▶ Problem to solve:
When a line of the records contains "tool", copy it.

Extracted data entries
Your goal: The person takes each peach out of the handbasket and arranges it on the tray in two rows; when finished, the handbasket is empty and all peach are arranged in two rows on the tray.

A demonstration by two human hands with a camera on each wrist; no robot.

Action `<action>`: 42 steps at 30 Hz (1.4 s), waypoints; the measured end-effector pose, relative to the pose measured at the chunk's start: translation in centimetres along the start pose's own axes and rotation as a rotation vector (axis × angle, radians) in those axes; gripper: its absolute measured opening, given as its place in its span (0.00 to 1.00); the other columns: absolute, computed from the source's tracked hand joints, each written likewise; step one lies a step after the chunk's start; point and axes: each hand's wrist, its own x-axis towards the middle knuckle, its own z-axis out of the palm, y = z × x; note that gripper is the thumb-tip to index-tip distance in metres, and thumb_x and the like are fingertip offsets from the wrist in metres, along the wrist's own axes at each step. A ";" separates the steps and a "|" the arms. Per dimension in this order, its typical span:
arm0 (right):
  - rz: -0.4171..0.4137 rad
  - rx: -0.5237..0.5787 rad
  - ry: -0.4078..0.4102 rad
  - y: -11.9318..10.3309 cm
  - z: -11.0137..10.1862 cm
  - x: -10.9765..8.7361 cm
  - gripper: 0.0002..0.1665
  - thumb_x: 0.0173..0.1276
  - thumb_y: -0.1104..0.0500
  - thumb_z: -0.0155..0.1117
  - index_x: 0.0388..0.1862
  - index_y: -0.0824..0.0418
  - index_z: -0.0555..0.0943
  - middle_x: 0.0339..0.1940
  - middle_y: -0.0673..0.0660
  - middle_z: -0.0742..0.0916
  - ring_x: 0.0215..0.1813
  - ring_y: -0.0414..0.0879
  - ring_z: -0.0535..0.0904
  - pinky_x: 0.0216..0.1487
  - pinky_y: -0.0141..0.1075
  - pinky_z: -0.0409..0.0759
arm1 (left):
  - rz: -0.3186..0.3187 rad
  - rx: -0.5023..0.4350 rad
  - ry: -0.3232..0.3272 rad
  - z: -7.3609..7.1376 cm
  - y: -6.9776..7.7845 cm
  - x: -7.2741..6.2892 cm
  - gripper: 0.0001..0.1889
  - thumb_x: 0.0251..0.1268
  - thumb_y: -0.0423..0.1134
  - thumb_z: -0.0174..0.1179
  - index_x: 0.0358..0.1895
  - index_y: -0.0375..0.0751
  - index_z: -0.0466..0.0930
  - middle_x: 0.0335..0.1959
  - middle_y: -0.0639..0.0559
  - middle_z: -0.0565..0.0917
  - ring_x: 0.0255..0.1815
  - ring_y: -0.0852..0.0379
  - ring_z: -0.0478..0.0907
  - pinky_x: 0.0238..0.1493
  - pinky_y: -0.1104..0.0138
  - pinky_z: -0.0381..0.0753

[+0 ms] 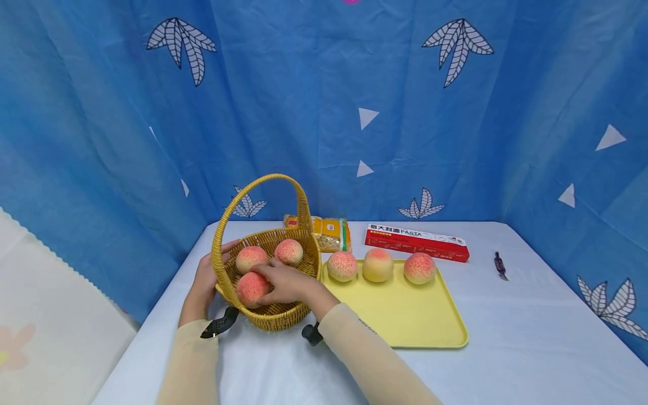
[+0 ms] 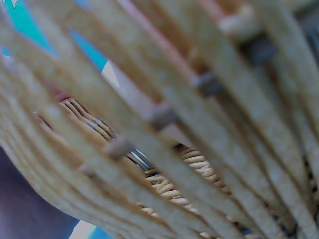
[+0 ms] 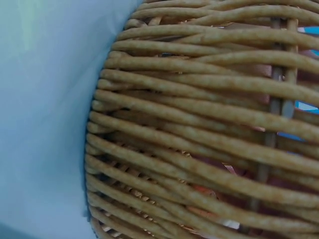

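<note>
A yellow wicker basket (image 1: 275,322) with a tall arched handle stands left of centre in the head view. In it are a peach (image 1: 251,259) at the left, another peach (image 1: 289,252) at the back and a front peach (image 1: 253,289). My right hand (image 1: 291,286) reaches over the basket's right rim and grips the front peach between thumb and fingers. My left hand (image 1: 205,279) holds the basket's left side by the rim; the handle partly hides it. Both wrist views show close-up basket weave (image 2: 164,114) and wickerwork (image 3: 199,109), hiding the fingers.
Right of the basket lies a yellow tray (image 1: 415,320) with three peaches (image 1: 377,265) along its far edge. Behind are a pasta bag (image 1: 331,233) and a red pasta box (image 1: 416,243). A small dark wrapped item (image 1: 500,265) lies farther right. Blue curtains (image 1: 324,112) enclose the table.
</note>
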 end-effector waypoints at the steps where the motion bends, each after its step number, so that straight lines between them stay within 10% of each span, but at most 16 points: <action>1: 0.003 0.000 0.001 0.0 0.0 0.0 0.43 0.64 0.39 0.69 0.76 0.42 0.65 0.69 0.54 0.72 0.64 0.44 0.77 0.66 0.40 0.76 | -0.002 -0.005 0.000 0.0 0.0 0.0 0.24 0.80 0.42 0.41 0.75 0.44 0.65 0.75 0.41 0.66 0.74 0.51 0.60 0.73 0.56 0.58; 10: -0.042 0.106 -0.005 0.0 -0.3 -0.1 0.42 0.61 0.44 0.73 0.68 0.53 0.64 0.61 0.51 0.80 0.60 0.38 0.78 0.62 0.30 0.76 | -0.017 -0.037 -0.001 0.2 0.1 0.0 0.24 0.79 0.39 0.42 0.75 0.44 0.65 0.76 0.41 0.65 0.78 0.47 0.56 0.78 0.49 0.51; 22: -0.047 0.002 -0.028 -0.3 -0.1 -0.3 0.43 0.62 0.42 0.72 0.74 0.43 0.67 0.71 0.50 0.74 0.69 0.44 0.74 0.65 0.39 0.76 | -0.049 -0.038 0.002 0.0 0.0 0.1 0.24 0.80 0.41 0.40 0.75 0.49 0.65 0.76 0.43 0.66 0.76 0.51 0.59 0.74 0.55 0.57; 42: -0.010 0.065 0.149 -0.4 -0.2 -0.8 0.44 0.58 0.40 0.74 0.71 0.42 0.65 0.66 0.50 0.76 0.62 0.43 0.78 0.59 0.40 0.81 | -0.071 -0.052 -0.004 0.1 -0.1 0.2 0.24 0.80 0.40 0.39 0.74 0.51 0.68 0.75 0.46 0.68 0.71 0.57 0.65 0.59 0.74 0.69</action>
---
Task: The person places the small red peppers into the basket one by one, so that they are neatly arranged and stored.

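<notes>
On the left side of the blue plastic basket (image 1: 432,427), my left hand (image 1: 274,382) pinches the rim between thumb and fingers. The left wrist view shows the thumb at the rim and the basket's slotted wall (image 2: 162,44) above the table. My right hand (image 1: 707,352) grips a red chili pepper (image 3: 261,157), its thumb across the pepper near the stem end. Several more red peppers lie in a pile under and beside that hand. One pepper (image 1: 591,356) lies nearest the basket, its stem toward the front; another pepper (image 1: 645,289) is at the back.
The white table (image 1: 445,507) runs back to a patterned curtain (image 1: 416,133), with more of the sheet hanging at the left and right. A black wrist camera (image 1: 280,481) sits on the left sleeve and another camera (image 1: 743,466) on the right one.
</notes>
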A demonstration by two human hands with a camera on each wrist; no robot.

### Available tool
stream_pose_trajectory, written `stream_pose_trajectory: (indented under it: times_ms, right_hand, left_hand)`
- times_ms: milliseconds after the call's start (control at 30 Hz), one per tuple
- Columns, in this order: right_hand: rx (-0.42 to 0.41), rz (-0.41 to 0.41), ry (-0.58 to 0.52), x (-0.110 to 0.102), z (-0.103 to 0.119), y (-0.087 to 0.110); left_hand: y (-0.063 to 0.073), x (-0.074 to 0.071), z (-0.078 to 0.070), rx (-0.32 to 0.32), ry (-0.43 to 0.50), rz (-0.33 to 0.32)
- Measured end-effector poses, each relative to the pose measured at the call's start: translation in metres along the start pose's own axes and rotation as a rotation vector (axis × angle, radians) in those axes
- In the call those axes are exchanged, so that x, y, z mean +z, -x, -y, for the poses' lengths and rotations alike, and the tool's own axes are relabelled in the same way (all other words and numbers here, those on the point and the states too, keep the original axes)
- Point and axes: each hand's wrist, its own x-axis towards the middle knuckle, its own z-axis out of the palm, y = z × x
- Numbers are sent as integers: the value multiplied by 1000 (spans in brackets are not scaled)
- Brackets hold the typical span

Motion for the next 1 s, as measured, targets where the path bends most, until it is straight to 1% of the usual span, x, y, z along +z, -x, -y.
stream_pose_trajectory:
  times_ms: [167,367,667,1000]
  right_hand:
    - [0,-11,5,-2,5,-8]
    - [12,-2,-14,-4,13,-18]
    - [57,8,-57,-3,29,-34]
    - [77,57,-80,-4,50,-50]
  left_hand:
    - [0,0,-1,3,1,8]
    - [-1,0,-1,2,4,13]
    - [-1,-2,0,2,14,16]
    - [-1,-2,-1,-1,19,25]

▶ Task solution:
### Available tool
- In the call those axes are exchanged, so that x, y, z mean +z, -x, -y, for the poses' lengths and rotations alike, and the tool's own axes are relabelled in the same way (all other words and numbers here, those on the point and the states too, keep the original axes)

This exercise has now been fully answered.